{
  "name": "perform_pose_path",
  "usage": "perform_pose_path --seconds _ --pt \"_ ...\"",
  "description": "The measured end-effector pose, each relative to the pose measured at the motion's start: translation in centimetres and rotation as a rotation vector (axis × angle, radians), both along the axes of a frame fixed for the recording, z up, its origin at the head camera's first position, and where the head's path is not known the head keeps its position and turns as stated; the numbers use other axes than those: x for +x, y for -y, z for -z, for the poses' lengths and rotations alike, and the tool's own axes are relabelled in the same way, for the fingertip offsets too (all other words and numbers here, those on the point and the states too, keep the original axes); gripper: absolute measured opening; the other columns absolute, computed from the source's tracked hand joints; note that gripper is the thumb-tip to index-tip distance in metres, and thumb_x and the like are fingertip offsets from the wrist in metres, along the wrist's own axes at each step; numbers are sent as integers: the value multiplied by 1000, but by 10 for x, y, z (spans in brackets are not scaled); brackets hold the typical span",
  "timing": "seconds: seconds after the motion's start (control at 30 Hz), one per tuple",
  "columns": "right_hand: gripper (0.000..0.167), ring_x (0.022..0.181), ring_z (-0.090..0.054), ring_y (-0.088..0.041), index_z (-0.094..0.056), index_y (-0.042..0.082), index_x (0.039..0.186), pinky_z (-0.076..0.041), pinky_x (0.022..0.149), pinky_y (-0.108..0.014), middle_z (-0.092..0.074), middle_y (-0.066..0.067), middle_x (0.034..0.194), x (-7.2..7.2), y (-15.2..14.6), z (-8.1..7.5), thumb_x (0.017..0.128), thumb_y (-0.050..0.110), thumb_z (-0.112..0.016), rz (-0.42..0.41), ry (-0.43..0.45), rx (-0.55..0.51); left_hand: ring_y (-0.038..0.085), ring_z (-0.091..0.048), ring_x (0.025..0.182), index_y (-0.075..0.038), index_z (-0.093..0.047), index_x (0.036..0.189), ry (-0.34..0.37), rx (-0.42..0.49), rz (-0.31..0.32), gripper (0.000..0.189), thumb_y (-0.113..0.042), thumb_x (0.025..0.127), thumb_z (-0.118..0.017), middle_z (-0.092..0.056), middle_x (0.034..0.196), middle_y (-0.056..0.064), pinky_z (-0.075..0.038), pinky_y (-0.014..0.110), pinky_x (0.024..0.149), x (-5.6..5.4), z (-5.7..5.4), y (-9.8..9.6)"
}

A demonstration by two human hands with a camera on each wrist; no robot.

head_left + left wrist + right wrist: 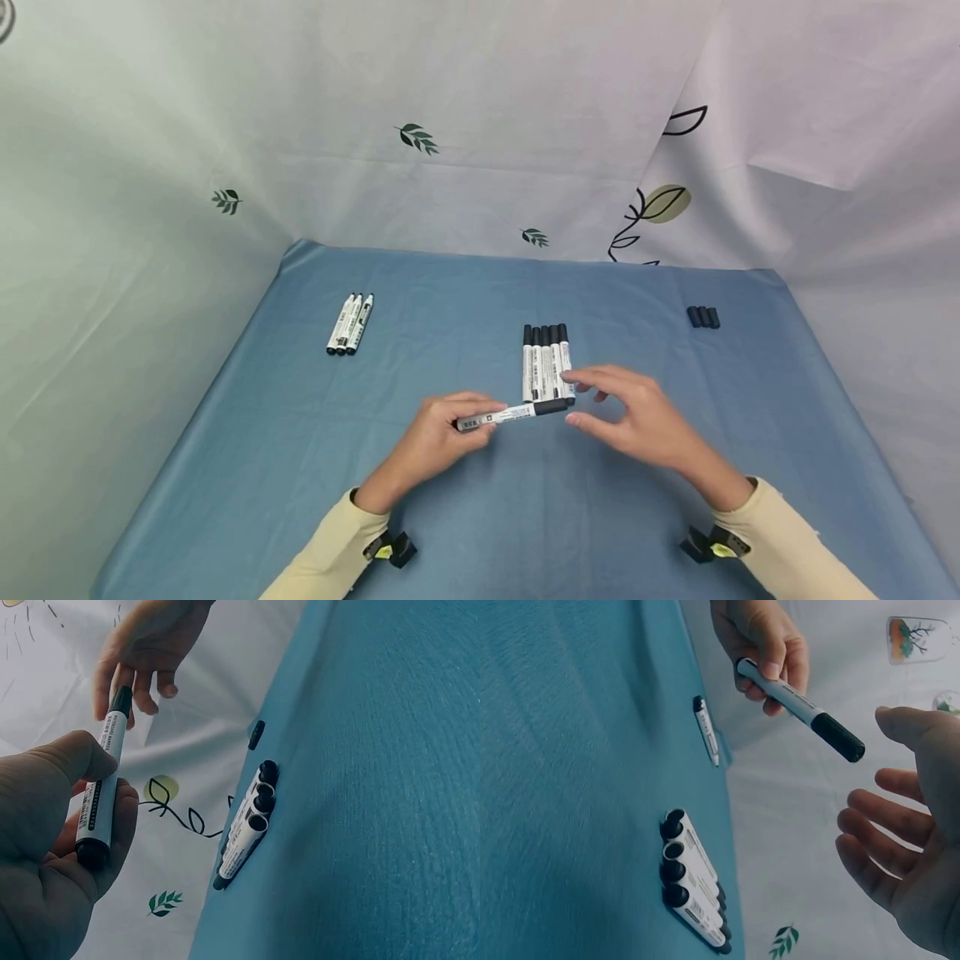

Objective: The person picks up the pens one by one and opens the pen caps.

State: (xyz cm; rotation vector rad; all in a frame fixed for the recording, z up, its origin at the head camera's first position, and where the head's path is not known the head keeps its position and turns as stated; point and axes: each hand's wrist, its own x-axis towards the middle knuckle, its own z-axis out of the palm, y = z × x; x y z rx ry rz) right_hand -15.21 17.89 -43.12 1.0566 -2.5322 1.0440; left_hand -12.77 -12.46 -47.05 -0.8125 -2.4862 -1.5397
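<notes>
My left hand point(446, 429) holds a capped marker point(517, 414) between thumb and fingers, its black cap pointing right. The same white marker point(105, 772) is gripped near its rear end in the left wrist view. Close to the cap point(838, 737), my right hand point(630, 412) is spread with thumb and fingers apart, holding nothing. Just beyond the hands, several capped markers point(546, 371) lie side by side on the blue cloth, black caps facing away.
At the far left lie three uncapped markers point(349, 325) in a row. Three loose black caps point(702, 317) sit together at the far right. A blue cloth point(247, 467) covers the table, and a pale patterned curtain point(480, 100) hangs behind it.
</notes>
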Motion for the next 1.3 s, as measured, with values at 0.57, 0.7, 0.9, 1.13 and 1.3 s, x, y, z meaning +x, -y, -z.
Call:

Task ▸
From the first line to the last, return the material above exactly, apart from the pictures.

Reply ▸
{
  "name": "perform_pose_path",
  "usage": "perform_pose_path --seconds _ --pt \"_ ...\"",
  "description": "The measured end-effector pose, each relative to the pose measured at the motion's start: translation in centimetres and rotation as a rotation vector (axis × angle, radians), both along the axes of a frame fixed for the recording, z up, its origin at the head camera's first position, and where the head's path is not known the head keeps its position and turns as stated; the numbers use other axes than those: x for +x, y for -y, z for -z, for the poses' lengths and rotations alike, and the tool's own axes are relabelled in the same way, for the fingertip offsets too (all other words and numbers here, those on the point and the states too, keep the original axes); gripper: absolute measured opening; the other columns absolute, computed from the source's tracked hand joints; note that gripper is the thumb-tip to index-tip distance in metres, and thumb_x and the like are fingertip offsets from the wrist in metres, along the wrist's own axes at each step; numbers are sent as integers: the value multiplied by 1000, but by 10 for x, y, z (spans in brackets are not scaled); brackets hold the typical span",
  "timing": "seconds: seconds after the motion's start (control at 30 Hz), one per tuple",
  "columns": "right_hand: gripper (0.000..0.167), ring_x (0.022..0.181), ring_z (-0.090..0.054), ring_y (-0.088..0.041), index_z (-0.094..0.056), index_y (-0.042..0.082), index_x (0.039..0.186), pinky_z (-0.076..0.041), pinky_x (0.022..0.149), pinky_y (-0.108..0.014), middle_z (-0.092..0.074), middle_y (-0.066..0.067), middle_x (0.034..0.194), x (-7.2..7.2), y (-15.2..14.6), z (-8.1..7.5), thumb_x (0.017..0.128), thumb_y (-0.050..0.110), thumb_z (-0.112..0.016), rz (-0.42..0.41), ry (-0.43..0.45), rx (-0.55..0.51); left_hand: ring_y (-0.038..0.085), ring_z (-0.091..0.048), ring_x (0.025..0.182), index_y (-0.075..0.038), index_z (-0.093..0.047), index_x (0.036..0.189), ry (-0.34..0.37), rx (-0.42..0.49), rz (-0.31..0.32), gripper (0.000..0.189), thumb_y (-0.113..0.042), thumb_x (0.025..0.127), thumb_z (-0.118..0.017), middle_z (-0.092..0.056), middle_x (0.034..0.196), middle_y (-0.056..0.064), pinky_z (-0.075..0.038), pinky_y (-0.014..0.110), pinky_x (0.024..0.149), x (-5.6..5.4), z (-5.7..5.4), y (-9.8..9.6)"
}

A demonstration by two human hands with a camera on each wrist; no robot.

head_left + left wrist + right wrist: 

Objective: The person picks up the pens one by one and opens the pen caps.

State: (xyz cm; rotation vector rad; all in a frame fixed for the recording, z up, its origin at the head camera's first position, and where the head's path is not known the head keeps its position and turns as stated; point and axes: each hand's wrist, its own x-axis towards the middle knuckle, its own z-axis out of the palm, y = z × x; x y z rx ry rz) right_hand -15.21 17.89 -43.12 1.0566 -2.5322 1.0440; left_hand -12.77 -12.46 -47.05 -0.8125 -2.4862 -1.5397
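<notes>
My left hand point(446, 429) holds a capped marker point(517, 414) between thumb and fingers, its black cap pointing right. The same white marker point(105, 772) is gripped near its rear end in the left wrist view. Close to the cap point(838, 737), my right hand point(630, 412) is spread with thumb and fingers apart, holding nothing. Just beyond the hands, several capped markers point(546, 371) lie side by side on the blue cloth, black caps facing away.
At the far left lie three uncapped markers point(349, 325) in a row. Three loose black caps point(702, 317) sit together at the far right. A blue cloth point(247, 467) covers the table, and a pale patterned curtain point(480, 100) hangs behind it.
</notes>
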Motion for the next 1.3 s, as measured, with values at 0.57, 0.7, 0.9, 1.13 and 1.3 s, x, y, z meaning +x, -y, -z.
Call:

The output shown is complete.